Task prompt: Each line must appear in the answer exactly as it does in the data.

Dataset records:
══════════════════════════════

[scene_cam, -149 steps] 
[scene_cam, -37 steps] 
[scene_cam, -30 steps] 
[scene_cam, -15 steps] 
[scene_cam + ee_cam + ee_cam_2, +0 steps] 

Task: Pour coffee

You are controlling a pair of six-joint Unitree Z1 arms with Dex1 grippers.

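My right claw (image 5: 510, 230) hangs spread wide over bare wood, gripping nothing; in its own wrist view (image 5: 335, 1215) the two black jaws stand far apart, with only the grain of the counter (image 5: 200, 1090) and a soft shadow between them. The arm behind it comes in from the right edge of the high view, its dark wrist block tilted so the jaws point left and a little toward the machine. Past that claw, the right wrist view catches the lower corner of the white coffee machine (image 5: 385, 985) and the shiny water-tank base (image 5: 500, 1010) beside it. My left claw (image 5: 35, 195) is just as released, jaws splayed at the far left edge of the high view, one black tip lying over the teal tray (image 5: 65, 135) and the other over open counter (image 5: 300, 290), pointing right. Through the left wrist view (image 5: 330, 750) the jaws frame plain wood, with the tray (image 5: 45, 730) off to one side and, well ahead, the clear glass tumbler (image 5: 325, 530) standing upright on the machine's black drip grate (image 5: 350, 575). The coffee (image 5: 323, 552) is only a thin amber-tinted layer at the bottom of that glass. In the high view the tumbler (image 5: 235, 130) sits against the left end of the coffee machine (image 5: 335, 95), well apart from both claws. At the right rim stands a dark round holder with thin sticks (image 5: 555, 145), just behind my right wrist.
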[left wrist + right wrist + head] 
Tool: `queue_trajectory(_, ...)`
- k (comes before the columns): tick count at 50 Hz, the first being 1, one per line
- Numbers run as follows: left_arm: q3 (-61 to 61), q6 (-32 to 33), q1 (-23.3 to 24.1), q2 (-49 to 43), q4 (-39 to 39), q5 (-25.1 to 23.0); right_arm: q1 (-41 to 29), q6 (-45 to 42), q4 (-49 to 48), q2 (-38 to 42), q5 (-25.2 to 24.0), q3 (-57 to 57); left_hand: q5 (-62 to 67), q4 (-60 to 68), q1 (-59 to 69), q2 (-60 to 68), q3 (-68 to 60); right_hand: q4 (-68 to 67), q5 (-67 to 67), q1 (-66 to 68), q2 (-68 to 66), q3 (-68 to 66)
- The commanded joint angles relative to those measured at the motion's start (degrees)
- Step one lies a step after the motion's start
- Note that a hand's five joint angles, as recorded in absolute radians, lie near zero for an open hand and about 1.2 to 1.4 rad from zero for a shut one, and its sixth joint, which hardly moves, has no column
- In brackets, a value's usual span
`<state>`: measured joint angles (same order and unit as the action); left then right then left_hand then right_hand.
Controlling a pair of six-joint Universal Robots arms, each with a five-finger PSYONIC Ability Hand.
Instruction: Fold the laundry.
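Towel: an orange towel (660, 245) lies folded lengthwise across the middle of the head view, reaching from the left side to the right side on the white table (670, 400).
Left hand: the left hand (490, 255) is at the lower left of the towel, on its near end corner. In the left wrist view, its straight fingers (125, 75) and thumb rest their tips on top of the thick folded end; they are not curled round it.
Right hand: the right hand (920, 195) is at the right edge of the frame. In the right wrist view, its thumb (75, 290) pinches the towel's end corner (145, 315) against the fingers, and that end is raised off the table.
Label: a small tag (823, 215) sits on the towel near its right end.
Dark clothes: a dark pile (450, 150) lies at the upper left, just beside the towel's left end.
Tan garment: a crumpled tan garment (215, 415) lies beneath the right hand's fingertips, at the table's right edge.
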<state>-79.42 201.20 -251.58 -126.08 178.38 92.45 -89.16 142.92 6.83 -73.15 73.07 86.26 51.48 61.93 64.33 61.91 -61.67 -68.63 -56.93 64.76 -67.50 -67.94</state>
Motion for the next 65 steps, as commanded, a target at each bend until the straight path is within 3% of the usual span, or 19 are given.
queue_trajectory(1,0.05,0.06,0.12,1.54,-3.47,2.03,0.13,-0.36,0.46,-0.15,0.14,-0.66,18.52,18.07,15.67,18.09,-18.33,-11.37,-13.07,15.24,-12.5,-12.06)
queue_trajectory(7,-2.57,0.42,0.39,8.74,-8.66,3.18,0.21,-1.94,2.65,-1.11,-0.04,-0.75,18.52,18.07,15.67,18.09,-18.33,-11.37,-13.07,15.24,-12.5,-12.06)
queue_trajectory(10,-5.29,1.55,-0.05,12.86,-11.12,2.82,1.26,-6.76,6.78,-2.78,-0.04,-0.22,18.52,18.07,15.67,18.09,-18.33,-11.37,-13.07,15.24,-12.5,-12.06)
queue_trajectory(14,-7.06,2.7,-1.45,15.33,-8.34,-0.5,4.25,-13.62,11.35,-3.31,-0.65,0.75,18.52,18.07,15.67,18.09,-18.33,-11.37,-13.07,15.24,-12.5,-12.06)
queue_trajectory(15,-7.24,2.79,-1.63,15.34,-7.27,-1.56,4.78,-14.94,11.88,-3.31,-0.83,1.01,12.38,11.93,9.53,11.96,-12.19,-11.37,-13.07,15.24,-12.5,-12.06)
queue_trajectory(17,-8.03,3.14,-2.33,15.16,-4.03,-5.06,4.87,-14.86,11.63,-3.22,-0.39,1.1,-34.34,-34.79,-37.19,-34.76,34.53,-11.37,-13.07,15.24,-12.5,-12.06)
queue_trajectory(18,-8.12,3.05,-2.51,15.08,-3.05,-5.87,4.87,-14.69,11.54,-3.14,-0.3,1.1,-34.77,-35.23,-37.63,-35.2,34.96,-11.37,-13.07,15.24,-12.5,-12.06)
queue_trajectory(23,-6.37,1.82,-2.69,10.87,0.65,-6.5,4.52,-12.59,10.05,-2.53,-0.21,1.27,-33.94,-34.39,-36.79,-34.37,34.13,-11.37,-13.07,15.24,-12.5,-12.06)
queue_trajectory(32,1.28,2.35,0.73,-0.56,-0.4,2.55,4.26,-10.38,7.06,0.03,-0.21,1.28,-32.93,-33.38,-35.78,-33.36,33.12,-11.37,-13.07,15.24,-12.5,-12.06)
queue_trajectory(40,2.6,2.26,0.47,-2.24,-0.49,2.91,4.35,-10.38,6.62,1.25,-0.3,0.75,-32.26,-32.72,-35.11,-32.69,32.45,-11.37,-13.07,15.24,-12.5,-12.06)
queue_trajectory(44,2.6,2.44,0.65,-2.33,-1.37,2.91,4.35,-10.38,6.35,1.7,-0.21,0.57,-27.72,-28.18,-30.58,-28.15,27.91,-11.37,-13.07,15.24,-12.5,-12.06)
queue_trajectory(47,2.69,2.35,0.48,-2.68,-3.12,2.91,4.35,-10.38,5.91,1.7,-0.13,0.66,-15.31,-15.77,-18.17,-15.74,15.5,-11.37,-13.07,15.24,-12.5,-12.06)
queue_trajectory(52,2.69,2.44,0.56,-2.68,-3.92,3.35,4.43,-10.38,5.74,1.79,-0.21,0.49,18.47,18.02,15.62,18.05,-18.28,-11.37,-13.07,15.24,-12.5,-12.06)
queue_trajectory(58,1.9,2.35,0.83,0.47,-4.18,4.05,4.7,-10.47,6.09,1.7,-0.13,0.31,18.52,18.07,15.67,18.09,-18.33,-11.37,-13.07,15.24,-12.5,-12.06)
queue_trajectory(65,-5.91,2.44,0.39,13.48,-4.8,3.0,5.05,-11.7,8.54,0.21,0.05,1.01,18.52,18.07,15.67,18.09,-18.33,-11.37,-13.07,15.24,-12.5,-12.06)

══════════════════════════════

Output for this exercise:
[scene_cam, -149 steps] 
[scene_cam, -37 steps] 
[scene_cam, -30 steps] 
[scene_cam, -15 steps] 
[scene_cam + ee_cam + ee_cam_2, +0 steps] 

Task: Pour coffee

You are controlling a pair of six-joint Unitree Z1 arms with Dex1 grippers.

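My right claw (image 5: 510, 230) hangs spread wide over bare wood, gripping nothing; in its own wrist view (image 5: 335, 1215) the two black jaws stand far apart, with only the grain of the counter (image 5: 200, 1090) and a soft shadow between them. The arm behind it comes in from the right edge of the high view, its dark wrist block tilted so the jaws point left and a little toward the machine. Past that claw, the right wrist view catches the lower corner of the white coffee machine (image 5: 385, 985) and the shiny water-tank base (image 5: 500, 1010) beside it. My left claw (image 5: 35, 195) is just as released, jaws splayed at the far left edge of the high view, one black tip lying over the teal tray (image 5: 65, 135) and the other over open counter (image 5: 300, 290), pointing right. Through the left wrist view (image 5: 330, 750) the jaws frame plain wood, with the tray (image 5: 45, 730) off to one side and, well ahead, the clear glass tumbler (image 5: 325, 530) standing upright on the machine's black drip grate (image 5: 350, 575). The coffee (image 5: 323, 552) is only a thin amber-tinted layer at the bottom of that glass. In the high view the tumbler (image 5: 235, 130) sits against the left end of the coffee machine (image 5: 335, 95), well apart from both claws. At the right rim stands a dark round holder with thin sticks (image 5: 555, 145), just behind my right wrist.
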[left wrist + right wrist + head] 
Tool: `queue_trajectory(_, ...)`
- k (comes before the columns): tick count at 50 Hz, the first being 1, one per line
- Numbers run as follows: left_arm: q3 (-61 to 61), q6 (-32 to 33), q1 (-23.3 to 24.1), q2 (-49 to 43), q4 (-39 to 39), q5 (-25.1 to 23.0); right_arm: q1 (-41 to 29), q6 (-45 to 42), q4 (-49 to 48), q2 (-38 to 42), q5 (-25.2 to 24.0), q3 (-57 to 57); left_hand: q5 (-62 to 67), q4 (-60 to 68), q1 (-59 to 69), q2 (-60 to 68), q3 (-68 to 60); right_hand: q4 (-68 to 67), q5 (-67 to 67), q1 (-66 to 68), q2 (-68 to 66), q3 (-68 to 66)
- The commanded joint angles relative to those measured at the motion's start (degrees)
- Step one lies a step after the motion's start
- Note that a hand's five joint angles, as recorded in absolute radians, lie near zero for an open hand and about 1.2 to 1.4 rad from zero for a shut one, and its sixth joint, which hardly moves, has no column
- In brackets, a value's usual span
`<state>`: measured joint angles (same order and unit as the action); left then right then left_hand then right_hand.
Controlling a pair of six-joint Universal Robots arms, each with a five-finger PSYONIC Ability Hand.
Instruction: Fold the laundry.
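Towel: an orange towel (660, 245) lies folded lengthwise across the middle of the head view, reaching from the left side to the right side on the white table (670, 400).
Left hand: the left hand (490, 255) is at the lower left of the towel, on its near end corner. In the left wrist view, its straight fingers (125, 75) and thumb rest their tips on top of the thick folded end; they are not curled round it.
Right hand: the right hand (920, 195) is at the right edge of the frame. In the right wrist view, its thumb (75, 290) pinches the towel's end corner (145, 315) against the fingers, and that end is raised off the table.
Label: a small tag (823, 215) sits on the towel near its right end.
Dark clothes: a dark pile (450, 150) lies at the upper left, just beside the towel's left end.
Tan garment: a crumpled tan garment (215, 415) lies beneath the right hand's fingertips, at the table's right edge.
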<state>-79.42 201.20 -251.58 -126.08 178.38 92.45 -89.16 142.92 6.83 -73.15 73.07 86.26 51.48 61.93 64.33 61.91 -61.67 -68.63 -56.93 64.76 -67.50 -67.94</state>
Motion for the next 65 steps, as commanded, a target at each bend until the straight path is within 3% of the usual span, or 19 are given.
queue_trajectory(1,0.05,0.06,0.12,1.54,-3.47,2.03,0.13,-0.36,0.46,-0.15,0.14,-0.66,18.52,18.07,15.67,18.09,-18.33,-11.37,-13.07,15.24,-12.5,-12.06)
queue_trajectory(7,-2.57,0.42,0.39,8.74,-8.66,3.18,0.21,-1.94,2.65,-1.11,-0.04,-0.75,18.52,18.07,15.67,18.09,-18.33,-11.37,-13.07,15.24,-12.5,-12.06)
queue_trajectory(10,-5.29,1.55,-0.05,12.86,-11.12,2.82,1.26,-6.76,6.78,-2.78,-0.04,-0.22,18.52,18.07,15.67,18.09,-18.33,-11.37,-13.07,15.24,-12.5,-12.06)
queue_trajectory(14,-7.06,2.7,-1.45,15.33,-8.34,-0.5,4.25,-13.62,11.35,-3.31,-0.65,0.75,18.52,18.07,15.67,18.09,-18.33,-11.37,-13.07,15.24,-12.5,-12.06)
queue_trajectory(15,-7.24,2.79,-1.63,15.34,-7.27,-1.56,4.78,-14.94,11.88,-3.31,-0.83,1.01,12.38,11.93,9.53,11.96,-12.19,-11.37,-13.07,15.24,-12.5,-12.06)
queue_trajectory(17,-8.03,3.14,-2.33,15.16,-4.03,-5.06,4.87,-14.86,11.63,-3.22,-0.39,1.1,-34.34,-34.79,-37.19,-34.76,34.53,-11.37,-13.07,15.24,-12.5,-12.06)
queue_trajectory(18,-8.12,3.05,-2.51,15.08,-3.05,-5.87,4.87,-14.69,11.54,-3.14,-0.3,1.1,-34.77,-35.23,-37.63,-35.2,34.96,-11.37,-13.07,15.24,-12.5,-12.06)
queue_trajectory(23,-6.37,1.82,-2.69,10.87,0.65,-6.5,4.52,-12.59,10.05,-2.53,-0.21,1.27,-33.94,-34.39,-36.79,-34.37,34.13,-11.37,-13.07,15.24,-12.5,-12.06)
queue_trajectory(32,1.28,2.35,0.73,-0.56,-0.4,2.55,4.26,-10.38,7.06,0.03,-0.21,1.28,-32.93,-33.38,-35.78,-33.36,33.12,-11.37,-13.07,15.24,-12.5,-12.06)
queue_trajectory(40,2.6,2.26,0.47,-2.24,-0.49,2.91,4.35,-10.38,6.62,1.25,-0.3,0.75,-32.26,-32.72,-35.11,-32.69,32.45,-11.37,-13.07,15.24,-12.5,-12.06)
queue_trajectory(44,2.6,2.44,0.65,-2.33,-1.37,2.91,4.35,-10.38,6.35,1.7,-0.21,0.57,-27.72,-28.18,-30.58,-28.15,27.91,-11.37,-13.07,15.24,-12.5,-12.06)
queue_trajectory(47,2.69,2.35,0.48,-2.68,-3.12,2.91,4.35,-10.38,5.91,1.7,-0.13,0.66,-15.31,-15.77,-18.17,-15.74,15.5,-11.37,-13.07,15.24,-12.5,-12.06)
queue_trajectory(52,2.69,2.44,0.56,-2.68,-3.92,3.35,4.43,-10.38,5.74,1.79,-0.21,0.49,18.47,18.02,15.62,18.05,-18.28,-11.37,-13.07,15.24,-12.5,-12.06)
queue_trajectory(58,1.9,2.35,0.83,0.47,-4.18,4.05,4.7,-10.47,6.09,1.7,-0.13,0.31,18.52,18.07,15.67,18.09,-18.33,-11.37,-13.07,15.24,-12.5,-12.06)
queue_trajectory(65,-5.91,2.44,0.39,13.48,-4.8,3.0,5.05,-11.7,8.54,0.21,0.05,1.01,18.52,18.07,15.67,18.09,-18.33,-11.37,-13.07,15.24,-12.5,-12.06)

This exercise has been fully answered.